Network Perspective (NP) Theory
In order to understand the relationships and explanations of all the supply management networks accessible, this theory provides a framework to do so. Customers in today’s fast fashion market demand fashion to be more individualised, thus H&M should avoid mass manufacturing and instead be transparent with customer-centric ideas. If H&M has £3.4 billion in unsold inventory in their warehouse, they should halt their mass manufacturing process to prevent additional losses and choose a method to get rid of the inventory. There is no point in keeping H&M shops open if they are no longer lucrative. As a result, they may see an increase in revenue, as opined by Rathore, Maheshwari and Jain (2019). If H&M wants to shorten its lead time, it has to create production facilities near its warehouses, which will allow it to outsource less and reduce the amount of time it takes for goods to reach customers.
Materials Logistics Management (MLM) Theory
In order to keep inventory under control, this theory devises ways to accomplish that goal. If H&M wants to ensure that customers get their goods on time or they have them in stock before they are sold, they must choose the cheapest and fastest way possible.
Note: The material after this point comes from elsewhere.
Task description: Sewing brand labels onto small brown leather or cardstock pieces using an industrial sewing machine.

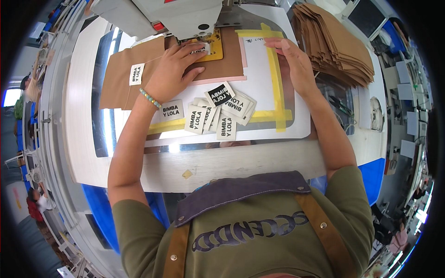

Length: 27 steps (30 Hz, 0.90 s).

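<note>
My left hand (178, 63) lies palm down on a brown fabric piece (232, 51), just below the head of a sewing machine (197, 16). Its fingers stretch over a small white label (204, 47) within a yellow template plate (217, 52), partly covering both. My right hand (295, 62) is held at the right, fingers extended and slightly bent, beside the yellow tape (276, 83) on a white sheet (259, 60); I see nothing in it. Left of my left hand, another brown piece (118, 76) carries a white label (136, 74) and a loose thread.
Several loose white labels (226, 127) and a black one (219, 95) lie in a pile nearer me, with a single label (171, 110) left of them. A thick stack of brown pieces (331, 44) stands at the far right. Below it lie dark tools (340, 105).
</note>
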### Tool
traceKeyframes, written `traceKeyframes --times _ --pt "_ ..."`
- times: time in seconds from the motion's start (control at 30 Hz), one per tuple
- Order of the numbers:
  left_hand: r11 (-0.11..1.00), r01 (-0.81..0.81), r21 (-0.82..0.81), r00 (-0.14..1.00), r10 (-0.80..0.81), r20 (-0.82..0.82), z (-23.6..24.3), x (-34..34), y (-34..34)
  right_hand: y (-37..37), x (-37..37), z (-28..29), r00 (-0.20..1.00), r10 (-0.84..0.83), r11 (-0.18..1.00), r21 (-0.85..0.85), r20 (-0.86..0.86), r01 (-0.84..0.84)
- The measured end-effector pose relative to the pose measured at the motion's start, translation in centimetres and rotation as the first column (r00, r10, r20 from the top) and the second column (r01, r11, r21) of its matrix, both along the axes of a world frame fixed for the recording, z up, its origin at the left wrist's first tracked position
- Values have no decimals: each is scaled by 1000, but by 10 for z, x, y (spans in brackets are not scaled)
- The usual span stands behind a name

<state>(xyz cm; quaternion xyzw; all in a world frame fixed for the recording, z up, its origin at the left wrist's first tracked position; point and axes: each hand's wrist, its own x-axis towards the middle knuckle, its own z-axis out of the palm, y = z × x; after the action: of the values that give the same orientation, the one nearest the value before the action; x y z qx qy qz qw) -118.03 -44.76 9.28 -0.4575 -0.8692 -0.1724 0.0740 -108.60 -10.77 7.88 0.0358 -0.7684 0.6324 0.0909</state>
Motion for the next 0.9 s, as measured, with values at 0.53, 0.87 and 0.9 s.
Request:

There are times when H&M assures that a demand for a given design is high enough to warrant a direct shipment of raw materials to a specific place, such as a shop or warehouse in a particular nation. Rathore, Maheshwari and Jain (2019) stated that this ensures that the product will be accessible in time. “H&M International Transportation, Inc.” is the name of H&M’s own logistics company, which does not rely on a third-party provider for its logistics. H&M transports its products across the globe primarily through trains, rivers, and roads that save money while also protecting the environment. In times of high demand for new trends, however, air travel is often the favoured form of transportation.
The supply chain strategy at H&M is focused on finding new markets, reducing manufacturing costs, and shortening lead times for their retail inventories, all of which are recognised across the world for their market and financial success as a retail behemoth of the highest order. The firm depends largely on integrated and comprehensive systems for retail inventory management in all of its supply chain elements, which has contributed substantially to its efficacy in stock control management. The research has found that the issue of inventory management in H&M lies in the overproduction without aligning the market response and demand forecasting for both physical and online stores. In the fashion industry, it seems that the question of overproduction is taboo. However, it does occur, and on a vast basis as well. As a result, there has been a significant amount of accumulation. Logistics and transportation and the very threat of operating in a volatile market like the fashion sector also stimulate the incapable handling of inventory. As for recommendations to these issues, four theories of inventory/supply chain management have been used to support improvement suggestions for H&M’s inventory.